[About this exercise] Output each line of the listing that follows, with every character kept as it is.

___ Supplied data

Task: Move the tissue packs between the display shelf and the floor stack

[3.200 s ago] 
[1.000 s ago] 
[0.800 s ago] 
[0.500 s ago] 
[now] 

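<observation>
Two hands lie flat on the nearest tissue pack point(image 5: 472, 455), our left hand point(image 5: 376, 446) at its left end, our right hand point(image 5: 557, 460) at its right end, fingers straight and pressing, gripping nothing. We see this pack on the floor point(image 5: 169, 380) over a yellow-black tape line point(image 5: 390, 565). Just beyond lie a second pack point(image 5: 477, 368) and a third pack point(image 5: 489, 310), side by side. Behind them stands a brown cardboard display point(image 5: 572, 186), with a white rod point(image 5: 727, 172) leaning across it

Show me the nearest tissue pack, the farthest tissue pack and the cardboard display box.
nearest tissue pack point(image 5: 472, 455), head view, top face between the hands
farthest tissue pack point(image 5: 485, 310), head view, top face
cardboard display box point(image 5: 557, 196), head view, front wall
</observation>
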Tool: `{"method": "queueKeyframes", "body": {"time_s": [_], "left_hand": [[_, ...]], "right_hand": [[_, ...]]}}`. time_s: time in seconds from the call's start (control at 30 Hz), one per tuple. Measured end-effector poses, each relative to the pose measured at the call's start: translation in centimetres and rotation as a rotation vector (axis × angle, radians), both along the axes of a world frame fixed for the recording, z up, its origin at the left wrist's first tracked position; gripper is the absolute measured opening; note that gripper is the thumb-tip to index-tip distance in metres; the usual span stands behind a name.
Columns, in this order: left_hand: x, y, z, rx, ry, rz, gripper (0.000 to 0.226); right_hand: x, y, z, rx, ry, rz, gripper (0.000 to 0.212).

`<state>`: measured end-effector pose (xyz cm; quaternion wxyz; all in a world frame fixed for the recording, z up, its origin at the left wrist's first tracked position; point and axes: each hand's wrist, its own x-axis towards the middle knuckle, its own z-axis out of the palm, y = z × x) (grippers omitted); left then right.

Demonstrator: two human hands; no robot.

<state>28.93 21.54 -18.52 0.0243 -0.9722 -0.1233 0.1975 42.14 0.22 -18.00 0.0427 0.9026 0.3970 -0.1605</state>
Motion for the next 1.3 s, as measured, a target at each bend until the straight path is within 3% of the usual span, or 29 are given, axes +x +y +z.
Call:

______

[Answer box]
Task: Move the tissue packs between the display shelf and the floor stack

[3.200 s ago] 
[1.000 s ago] 
[0.800 s ago] 
[0.500 s ago] 
[now] 

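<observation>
Two hands lie flat on the nearest tissue pack point(image 5: 472, 455), our left hand point(image 5: 376, 446) at its left end, our right hand point(image 5: 557, 460) at its right end, fingers straight and pressing, gripping nothing. We see this pack on the floor point(image 5: 169, 380) over a yellow-black tape line point(image 5: 390, 565). Just beyond lie a second pack point(image 5: 477, 368) and a third pack point(image 5: 489, 310), side by side. Behind them stands a brown cardboard display point(image 5: 572, 186), with a white rod point(image 5: 727, 172) leaning across it

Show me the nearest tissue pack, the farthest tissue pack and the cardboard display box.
nearest tissue pack point(image 5: 472, 455), head view, top face between the hands
farthest tissue pack point(image 5: 485, 310), head view, top face
cardboard display box point(image 5: 557, 196), head view, front wall
</observation>
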Tool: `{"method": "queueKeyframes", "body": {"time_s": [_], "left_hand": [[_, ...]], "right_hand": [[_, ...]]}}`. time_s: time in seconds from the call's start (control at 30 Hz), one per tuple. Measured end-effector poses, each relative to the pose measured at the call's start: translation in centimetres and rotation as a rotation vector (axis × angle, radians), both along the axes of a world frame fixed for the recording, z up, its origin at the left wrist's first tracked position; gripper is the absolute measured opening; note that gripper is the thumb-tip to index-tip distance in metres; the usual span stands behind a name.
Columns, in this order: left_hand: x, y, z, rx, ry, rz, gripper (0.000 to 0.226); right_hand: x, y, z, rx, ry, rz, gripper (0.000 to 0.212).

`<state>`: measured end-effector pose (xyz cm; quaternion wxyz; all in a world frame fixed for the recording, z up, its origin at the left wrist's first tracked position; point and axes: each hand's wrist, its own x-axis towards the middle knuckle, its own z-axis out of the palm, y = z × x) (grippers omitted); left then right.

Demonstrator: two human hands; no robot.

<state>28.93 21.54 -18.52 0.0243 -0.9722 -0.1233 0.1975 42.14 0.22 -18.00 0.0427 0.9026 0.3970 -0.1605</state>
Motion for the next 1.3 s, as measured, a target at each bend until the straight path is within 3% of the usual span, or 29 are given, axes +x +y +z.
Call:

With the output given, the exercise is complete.